_YOUR INSTRUCTIONS:_ Could you set down the listing below exactly and omit its images?

_DATA RECORDS:_
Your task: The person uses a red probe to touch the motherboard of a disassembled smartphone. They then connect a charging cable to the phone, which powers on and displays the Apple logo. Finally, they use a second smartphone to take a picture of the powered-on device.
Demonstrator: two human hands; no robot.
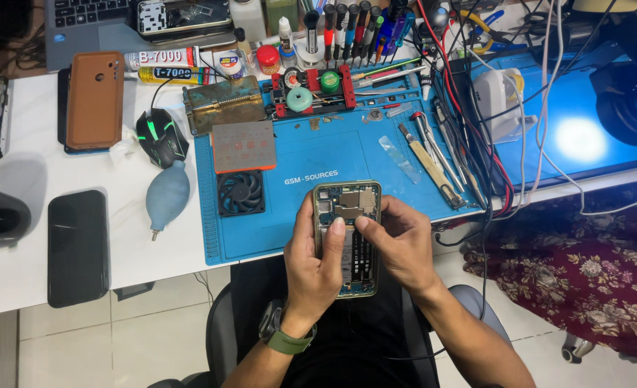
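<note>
An opened smartphone [347, 233], back cover off and circuit boards exposed, is held upright in the air just past the near edge of the tabletop [31, 179], over the person's lap. The left hand [315, 262] wraps the phone's left edge and lower body, thumb pressed onto the board near mid-height; a green-strapped watch [279, 332] sits on that wrist. The right hand [401, 244] cups the right edge, its thumb tip meeting the left thumb on the board — both hands closed on the phone.

At 12 o'clock from the phone lies a blue work mat [297, 154]. On it, at 11 o'clock, a small black fan [241, 192] and above it a grey stencil plate [243, 146] (orange-edged). At 1 o'clock — tweezers and flat tools [433, 154], beside a bundle of red and black cables [476, 144]. Farther at 12 o'clock stand a red clamp fixture [312, 90] and a row of screwdrivers [354, 29].

At 10 o'clock: a grey-blue air blower [166, 195], a black mouse [160, 136] lit green, and a brown phone case [95, 99]. At 9 o'clock a black phone [78, 246] lies flat, screen dark. At 3 o'clock, a patterned dark red rug [584, 266] covers the floor.
</note>
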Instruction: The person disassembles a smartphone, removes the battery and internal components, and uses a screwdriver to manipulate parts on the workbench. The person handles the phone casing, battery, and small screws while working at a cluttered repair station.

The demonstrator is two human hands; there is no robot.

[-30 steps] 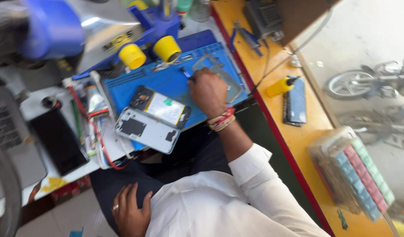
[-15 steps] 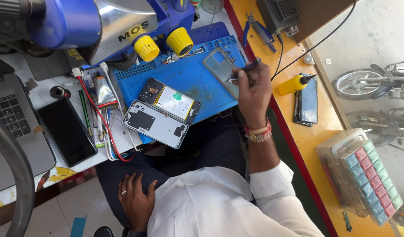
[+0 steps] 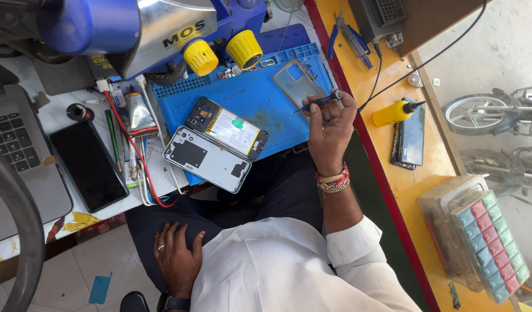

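Observation:
My right hand (image 3: pixel 330 128), with red thread bands at the wrist, holds a thin blue-handled screwdriver (image 3: pixel 319 100) above the right edge of the blue work mat (image 3: pixel 266 98). A clear phone case (image 3: pixel 297 81) lies on the mat just beyond the screwdriver tip. An opened phone (image 3: pixel 226 128) with its battery showing lies at the mat's near edge, and its silver back cover (image 3: pixel 207 159) lies beside it. My left hand (image 3: pixel 176 261), with a ring and a wristwatch, rests flat on my thigh and holds nothing.
A blue microscope with yellow knobs (image 3: pixel 222 52) hangs over the mat. On the white bench at the left are a black phone (image 3: pixel 88 164), a laptop (image 3: pixel 17 156), a tube and cables. The yellow counter holds a dark phone (image 3: pixel 409 138), a yellow bottle (image 3: pixel 393 112), pliers and a box of coloured parts (image 3: pixel 488 245).
My right hand has lifted off the mat and drawn back to its right edge with the screwdriver. The view has shifted. My left hand stays on my thigh.

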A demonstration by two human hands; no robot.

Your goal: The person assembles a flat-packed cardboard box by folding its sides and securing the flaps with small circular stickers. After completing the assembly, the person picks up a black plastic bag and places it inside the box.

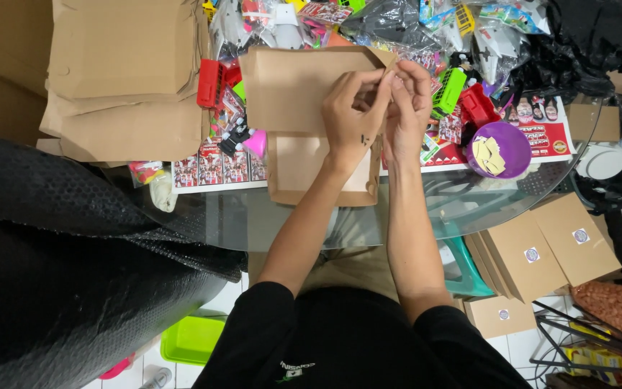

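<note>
Head view: left hand (pixel 350 108) and right hand (pixel 408 101); fingers pinching cardboard box (pixel 296 101) flap.

Counted two hands, left hand (pixel 350 108) and right hand (pixel 408 101), both pinching one brown cardboard box (pixel 304 122) at its upper right corner. Found one purple bowl (pixel 514 148) just right of the right hand, with a few pale yellow slips inside, number unclear. Saw one stack of flat brown cardboard (pixel 120 72) well left of the left hand. Noted four sealed brown boxes (pixel 541 248), each with a round sticker, below and right of the right hand. Spotted one green tub (pixel 190 338) far below the left hand. Toy packets beyond the hands too jumbled to count.
</note>
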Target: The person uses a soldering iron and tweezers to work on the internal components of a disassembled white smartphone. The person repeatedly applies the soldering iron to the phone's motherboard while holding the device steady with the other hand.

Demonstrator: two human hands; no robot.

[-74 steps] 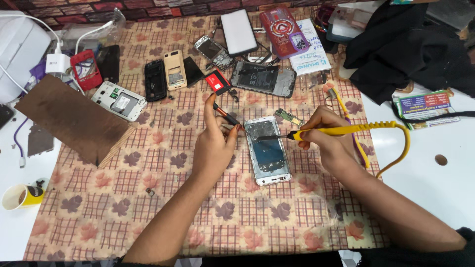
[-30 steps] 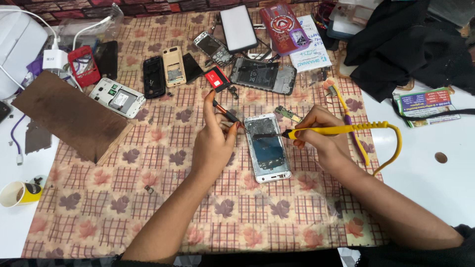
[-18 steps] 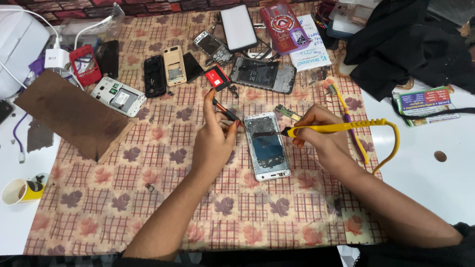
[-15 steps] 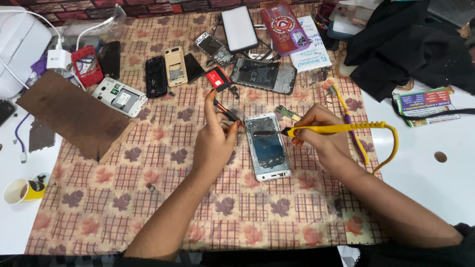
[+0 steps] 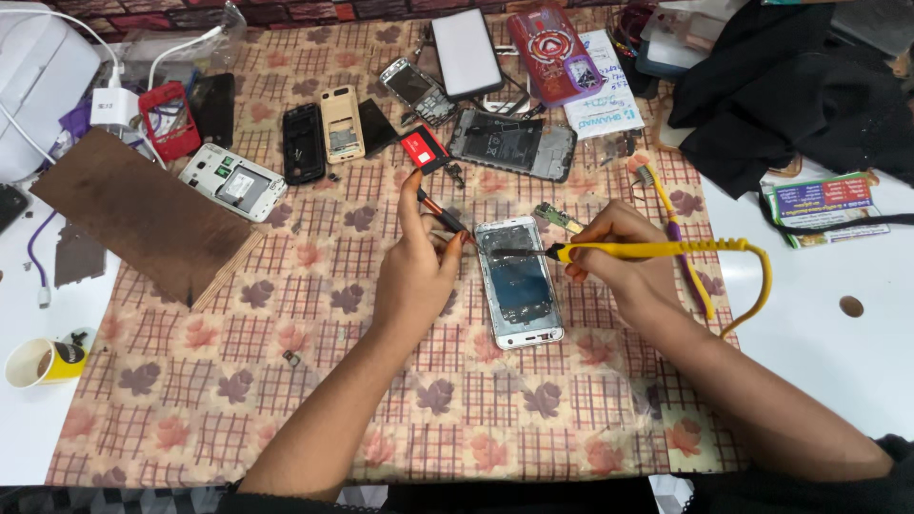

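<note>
right hand (image 5: pixel 619 257) grips a yellow-handled soldering iron (image 5: pixel 647 250), tip on the opened white phone (image 5: pixel 519 281) lying on the cloth; left hand (image 5: pixel 414 276) pinches red-black tweezers (image 5: pixel 440 214). a slip could scorch neighbouring parts.

A white table (image 5: pixel 838 362), evenly lit from above, is covered by a checked, leaf-patterned cloth (image 5: pixel 286 400), with a dark red brick wall (image 5: pixel 314 9) along its far edge.
</note>
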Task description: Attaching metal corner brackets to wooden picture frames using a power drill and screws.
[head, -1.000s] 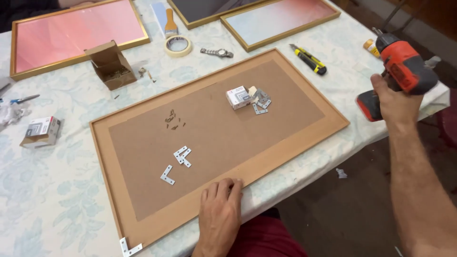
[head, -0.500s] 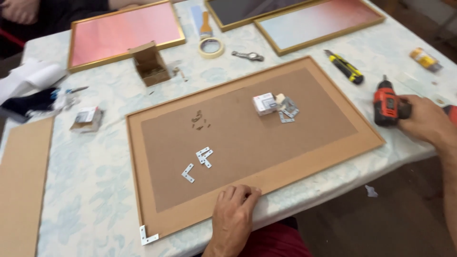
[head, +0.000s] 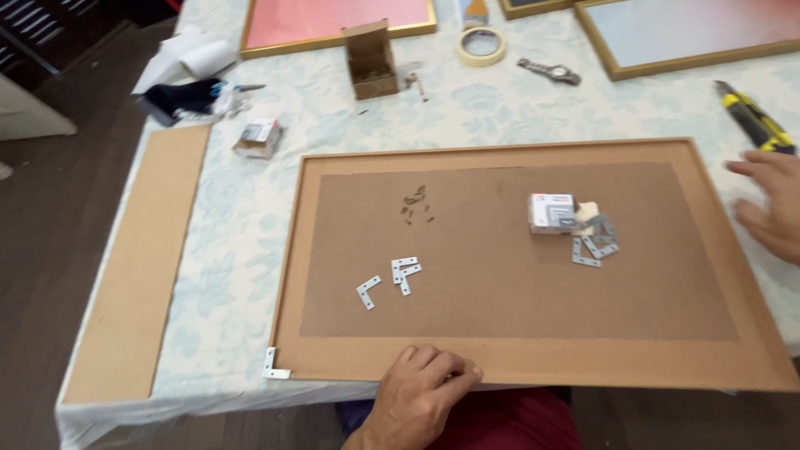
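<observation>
A large wooden picture frame (head: 500, 362) lies face down on the table, its brown backing board up. My left hand (head: 421, 392) rests on its near rail with bent fingers and holds nothing. My right hand (head: 771, 204) hovers with spread fingers by the frame's right end, empty, just below a yellow-and-black utility knife (head: 754, 121). On the backing lie three metal corner brackets (head: 400, 275), a few small screws (head: 417, 207), and a small white box (head: 552, 212) with more brackets (head: 596, 242) beside it. One bracket (head: 273, 367) lies off the frame's near left corner.
A long brown board strip (head: 142, 258) lies along the table's left edge. At the back are a cardboard box (head: 371, 58), a tape roll (head: 481, 46), a wristwatch (head: 547, 72), a small carton (head: 258, 137), a dark cloth (head: 183, 96) and two more framed panels (head: 333, 21), (head: 692, 33).
My right hand held an orange drill at the table's right edge; now it is empty and the drill is out of view. The view has swung left. My left fingers have curled.
</observation>
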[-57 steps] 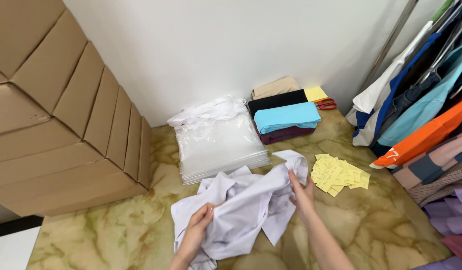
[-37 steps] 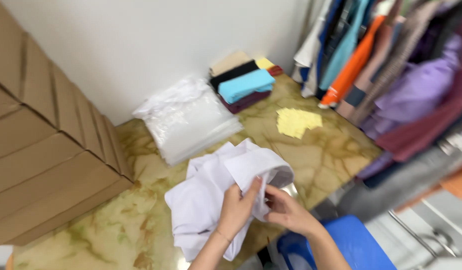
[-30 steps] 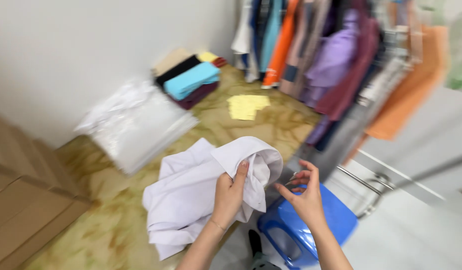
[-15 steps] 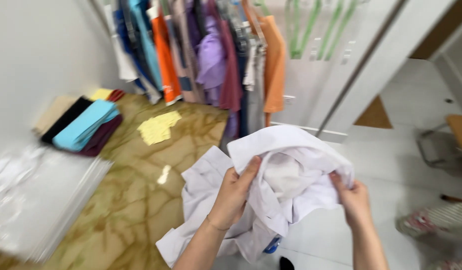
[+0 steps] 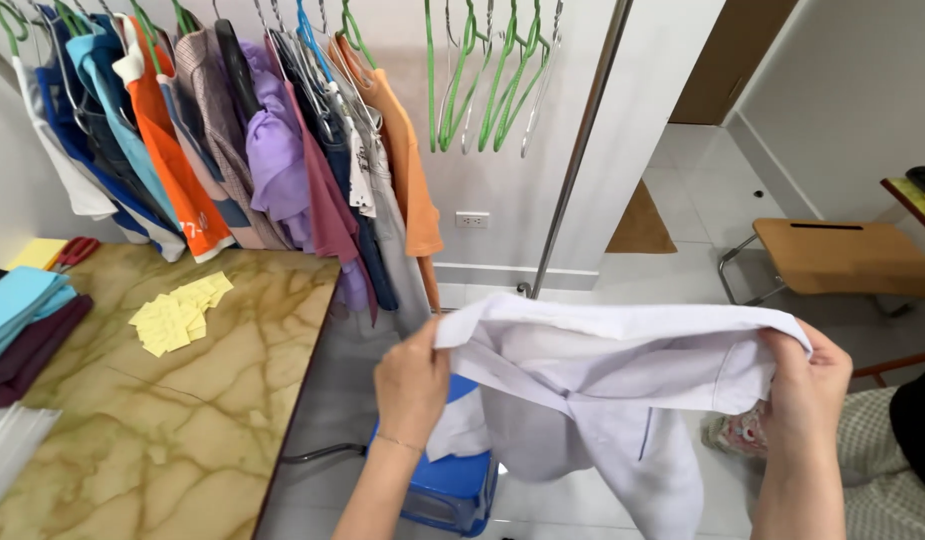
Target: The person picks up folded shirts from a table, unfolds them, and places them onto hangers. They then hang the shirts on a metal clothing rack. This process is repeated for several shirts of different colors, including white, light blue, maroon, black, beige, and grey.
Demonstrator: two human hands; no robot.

_COMPLETED TASK:_
Your task: The person uses a red probe to touch the motherboard of a disassembled smartphone. They then connect a charging cable to the phone, which powers on and displays the Apple logo. Finally, they use a second smartphone to take a picture of the powered-on device.
Demonstrator: two human hands; no robot.
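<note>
An opened smartphone [347, 233], back cover off and circuit boards exposed, is held upright in the air just past the near edge of the tabletop [31, 179], over the person's lap. The left hand [315, 262] wraps the phone's left edge and lower body, thumb pressed onto the board near mid-height; a green-strapped watch [279, 332] sits on that wrist. The right hand [401, 244] cups the right edge, its thumb tip meeting the left thumb on the board — both hands closed on the phone.

At 12 o'clock from the phone lies a blue work mat [297, 154]. On it, at 11 o'clock, a small black fan [241, 192] and above it a grey stencil plate [243, 146] (orange-edged). At 1 o'clock — tweezers and flat tools [433, 154], beside a bundle of red and black cables [476, 144]. Farther at 12 o'clock stand a red clamp fixture [312, 90] and a row of screwdrivers [354, 29].

At 10 o'clock: a grey-blue air blower [166, 195], a black mouse [160, 136] lit green, and a brown phone case [95, 99]. At 9 o'clock a black phone [78, 246] lies flat, screen dark. At 3 o'clock, a patterned dark red rug [584, 266] covers the floor.
</note>
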Instruction: The person disassembles a smartphone, removes the battery and internal components, and uses a screwdriver to manipulate parts on the workbench. The person handles the phone casing, battery, and small screws while working at a cluttered repair station.

The demonstrator is two human hands; there is no robot.

[-30 steps] 
[-15 steps] 
[+0 steps] 

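Observation:
My right hand (image 3: pixel 330 128), with red thread bands at the wrist, holds a thin blue-handled screwdriver (image 3: pixel 319 100) above the right edge of the blue work mat (image 3: pixel 266 98). A clear phone case (image 3: pixel 297 81) lies on the mat just beyond the screwdriver tip. An opened phone (image 3: pixel 226 128) with its battery showing lies at the mat's near edge, and its silver back cover (image 3: pixel 207 159) lies beside it. My left hand (image 3: pixel 176 261), with a ring and a wristwatch, rests flat on my thigh and holds nothing.
A blue microscope with yellow knobs (image 3: pixel 222 52) hangs over the mat. On the white bench at the left are a black phone (image 3: pixel 88 164), a laptop (image 3: pixel 17 156), a tube and cables. The yellow counter holds a dark phone (image 3: pixel 409 138), a yellow bottle (image 3: pixel 393 112), pliers and a box of coloured parts (image 3: pixel 488 245).
My right hand has lifted off the mat and drawn back to its right edge with the screwdriver. The view has shifted. My left hand stays on my thigh.
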
A demonstration by two human hands; no robot.

Your goal: The person assembles a flat-packed cardboard box by folding its sides and securing the flaps with small circular stickers. After completing the assembly, the person picks up a black plastic bag and places it inside the box.


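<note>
Head view: left hand (pixel 350 108) and right hand (pixel 408 101); fingers pinching cardboard box (pixel 296 101) flap.

Counted two hands, left hand (pixel 350 108) and right hand (pixel 408 101), both pinching one brown cardboard box (pixel 304 122) at its upper right corner. Found one purple bowl (pixel 514 148) just right of the right hand, with a few pale yellow slips inside, number unclear. Saw one stack of flat brown cardboard (pixel 120 72) well left of the left hand. Noted four sealed brown boxes (pixel 541 248), each with a round sticker, below and right of the right hand. Spotted one green tub (pixel 190 338) far below the left hand. Toy packets beyond the hands too jumbled to count.
</note>
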Target: The person uses a soldering iron and tweezers to work on the internal components of a disassembled white smartphone. The person repeatedly applies the soldering iron to the phone's motherboard while holding the device steady with the other hand.

Demonstrator: two human hands; no robot.

[-74 steps] 
[-30 steps] 
[-18 steps] 
[-15 steps] 
[+0 steps] 

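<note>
right hand (image 5: pixel 619 257) grips a yellow-handled soldering iron (image 5: pixel 647 250), tip on the opened white phone (image 5: pixel 519 281) lying on the cloth; left hand (image 5: pixel 414 276) pinches red-black tweezers (image 5: pixel 440 214). a slip could scorch neighbouring parts.

A white table (image 5: pixel 838 362), evenly lit from above, is covered by a checked, leaf-patterned cloth (image 5: pixel 286 400), with a dark red brick wall (image 5: pixel 314 9) along its far edge.
</note>
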Task description: Attaching metal corner brackets to wooden picture frames using a power drill and screws.
[head, -1.000s] 
[head, -0.500s] 
[head, +0.000s] 
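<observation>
A large wooden picture frame (head: 500, 362) lies face down on the table, its brown backing board up. My left hand (head: 421, 392) rests on its near rail with bent fingers and holds nothing. My right hand (head: 771, 204) hovers with spread fingers by the frame's right end, empty, just below a yellow-and-black utility knife (head: 754, 121). On the backing lie three metal corner brackets (head: 400, 275), a few small screws (head: 417, 207), and a small white box (head: 552, 212) with more brackets (head: 596, 242) beside it. One bracket (head: 273, 367) lies off the frame's near left corner.
A long brown board strip (head: 142, 258) lies along the table's left edge. At the back are a cardboard box (head: 371, 58), a tape roll (head: 481, 46), a wristwatch (head: 547, 72), a small carton (head: 258, 137), a dark cloth (head: 183, 96) and two more framed panels (head: 333, 21), (head: 692, 33).
My right hand held an orange drill at the table's right edge; now it is empty and the drill is out of view. The view has swung left. My left fingers have curled.
</observation>
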[-57 steps] 
[-37 steps] 
[-30 steps] 
[-15 steps] 
[+0 steps] 
Target: The person picks up folded shirts from a table, unfolds them, and places them onto hangers. They then hang the shirts on a metal clothing rack. This process is repeated for several shirts of different colors, including white, light blue, maroon, black, beige, and grey.
Demonstrator: two human hands; no robot.

This completes the response.